• [Your instructions] Among the lines below, copy exactly those from the one with "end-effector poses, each" through the one with "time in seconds", counting both ends.

*** Information supplied Section Begins ***

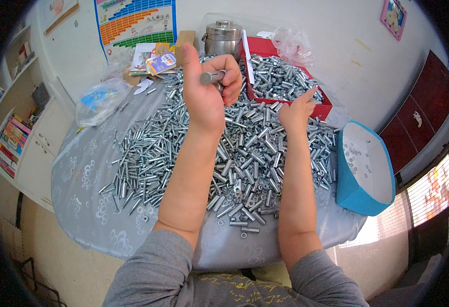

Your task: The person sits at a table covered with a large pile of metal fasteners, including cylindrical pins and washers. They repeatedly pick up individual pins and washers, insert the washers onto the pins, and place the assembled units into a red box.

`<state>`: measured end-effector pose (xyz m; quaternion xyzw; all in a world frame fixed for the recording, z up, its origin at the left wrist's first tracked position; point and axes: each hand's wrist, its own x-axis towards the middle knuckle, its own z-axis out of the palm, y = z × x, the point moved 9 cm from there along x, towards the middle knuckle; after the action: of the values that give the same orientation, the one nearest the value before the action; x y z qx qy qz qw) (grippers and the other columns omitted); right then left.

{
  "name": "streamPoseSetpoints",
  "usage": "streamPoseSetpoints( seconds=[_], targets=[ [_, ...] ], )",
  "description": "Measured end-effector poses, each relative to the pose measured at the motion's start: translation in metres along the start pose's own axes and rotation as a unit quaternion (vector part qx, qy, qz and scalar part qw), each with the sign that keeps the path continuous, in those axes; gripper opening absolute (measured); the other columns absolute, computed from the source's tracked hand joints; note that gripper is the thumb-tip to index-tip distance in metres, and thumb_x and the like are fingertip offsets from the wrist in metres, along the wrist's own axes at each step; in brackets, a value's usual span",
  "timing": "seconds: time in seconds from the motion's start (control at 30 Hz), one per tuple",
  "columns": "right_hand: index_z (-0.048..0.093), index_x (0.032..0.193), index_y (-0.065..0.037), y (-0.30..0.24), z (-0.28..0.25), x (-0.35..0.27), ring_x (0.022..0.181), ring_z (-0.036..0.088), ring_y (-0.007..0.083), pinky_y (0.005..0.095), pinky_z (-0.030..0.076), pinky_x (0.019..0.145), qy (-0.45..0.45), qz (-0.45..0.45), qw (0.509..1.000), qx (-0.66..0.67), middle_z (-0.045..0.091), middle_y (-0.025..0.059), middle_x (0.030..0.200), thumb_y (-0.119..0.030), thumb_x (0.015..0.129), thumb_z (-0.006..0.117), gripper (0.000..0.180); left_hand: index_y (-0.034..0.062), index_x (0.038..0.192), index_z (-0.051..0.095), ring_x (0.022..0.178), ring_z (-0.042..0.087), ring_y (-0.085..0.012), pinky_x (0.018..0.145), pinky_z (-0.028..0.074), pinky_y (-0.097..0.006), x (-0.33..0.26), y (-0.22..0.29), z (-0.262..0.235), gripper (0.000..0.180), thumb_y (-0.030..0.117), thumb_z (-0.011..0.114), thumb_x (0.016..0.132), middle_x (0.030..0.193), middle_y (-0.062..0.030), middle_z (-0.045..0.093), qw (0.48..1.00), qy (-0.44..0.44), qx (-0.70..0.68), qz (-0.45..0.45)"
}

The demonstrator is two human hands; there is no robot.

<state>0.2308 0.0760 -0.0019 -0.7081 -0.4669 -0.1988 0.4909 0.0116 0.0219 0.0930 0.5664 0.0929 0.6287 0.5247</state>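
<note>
My left hand point(209, 89) is raised over the pile, thumb up and fingers curled around a grey metal expansion bolt point(213, 77). The bolt's round end points toward the left; its other end is hidden by the fingers. My right hand point(298, 110) reaches to the near edge of the red box point(322, 111), index finger stretched out over its rim and the other fingers partly bent. Nothing shows in that hand. Inside the box lie many assembled metal bolts point(278, 74). Beneath both arms spreads a large heap of loose metal sleeves and bolts point(152, 148).
Loose nuts and washers point(243, 235) lie at the pile's near edge. A blue fabric bin point(360, 199) with small washers stands at the right. A steel pot point(223, 37) is at the back, a plastic bag point(101, 102) at the left, all on the grey tablecloth point(91, 204).
</note>
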Motion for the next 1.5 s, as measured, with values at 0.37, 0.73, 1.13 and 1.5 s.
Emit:
streamPoseSetpoints(
  seconds=[0.37, 0.73, 1.13, 1.5],
  targets=[
    [0.06, 0.097, -0.002, -0.109, -0.088, 0.0, 0.062, 0.05, 0.0024, 0.0152, 0.038, 0.052, -0.241, -0.06, 0.748, 0.615, 0.055, -0.0006, 0.07, -0.014, 0.08, 0.062, 0.021, 0.0013, 0.055, 0.049, 0.054, 0.046, -0.0174, 0.056, 0.035, -0.028, -0.001, -0.018, -0.015, 0.089, 0.07, -0.002, 0.079, 0.052, -0.0054, 0.051, 0.932, 0.086, 0.35, -0.042],
    [0.059, 0.101, 0.002, -0.138, -0.107, -0.035, 0.06, 0.053, 0.0109, 0.0237, 0.044, 0.057, -0.337, -0.2, 0.852, 0.347, 0.061, 0.0062, 0.073, -0.007, 0.081, 0.055, 0.023, 0.0068, 0.067, 0.058, 0.061, 0.051, -0.0282, 0.06, 0.037, -0.038, -0.004, -0.008, -0.014, 0.082, 0.063, 0.0, 0.084, 0.057, -0.0091, 0.052, 0.886, 0.131, 0.445, -0.007],
    [0.052, 0.093, -0.002, -0.1, -0.044, -0.023, 0.058, 0.034, 0.0112, 0.0223, 0.039, 0.057, -0.428, 0.311, 0.209, 0.823, 0.037, -0.0017, 0.066, -0.03, 0.091, 0.044, 0.03, -0.0006, 0.075, 0.054, 0.038, 0.019, -0.0055, 0.036, 0.014, -0.02, 0.001, 0.013, -0.023, 0.085, 0.068, 0.004, 0.082, 0.043, 0.0047, 0.027, 0.973, 0.131, 0.177, 0.073],
    [0.047, 0.105, -0.002, -0.077, -0.046, -0.001, 0.064, 0.037, 0.0119, 0.0248, 0.038, 0.059, -0.336, 0.218, 0.437, 0.805, 0.043, 0.004, 0.082, -0.016, 0.092, 0.041, 0.02, 0.0005, 0.072, 0.053, 0.038, 0.019, -0.0057, 0.037, 0.014, -0.02, 0.0, 0.011, -0.015, 0.082, 0.067, 0.006, 0.083, 0.044, 0.0044, 0.028, 0.977, 0.11, 0.167, 0.069]
  ],
)
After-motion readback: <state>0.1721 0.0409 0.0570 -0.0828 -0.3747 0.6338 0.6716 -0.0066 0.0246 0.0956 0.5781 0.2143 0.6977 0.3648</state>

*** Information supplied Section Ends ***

• [Answer to the problem]
  "description": "Measured end-effector poses, each relative to the pose measured at the motion's start: translation in metres along the start pose's own axes and rotation as a unit quaternion (vector part qx, qy, qz and scalar part qw), each with the sign that keeps the path continuous, in those axes; gripper opening absolute (measured); the other columns absolute, computed from the source's tracked hand joints; note that gripper is the thumb-tip to index-tip distance in metres, and thumb_x and the like are fingertip offsets from the wrist in metres, along the wrist's own axes at each step; in brackets, a value's usual span",
  "timing": "seconds: time in seconds from the motion's start (control at 30 Hz), one per tuple",

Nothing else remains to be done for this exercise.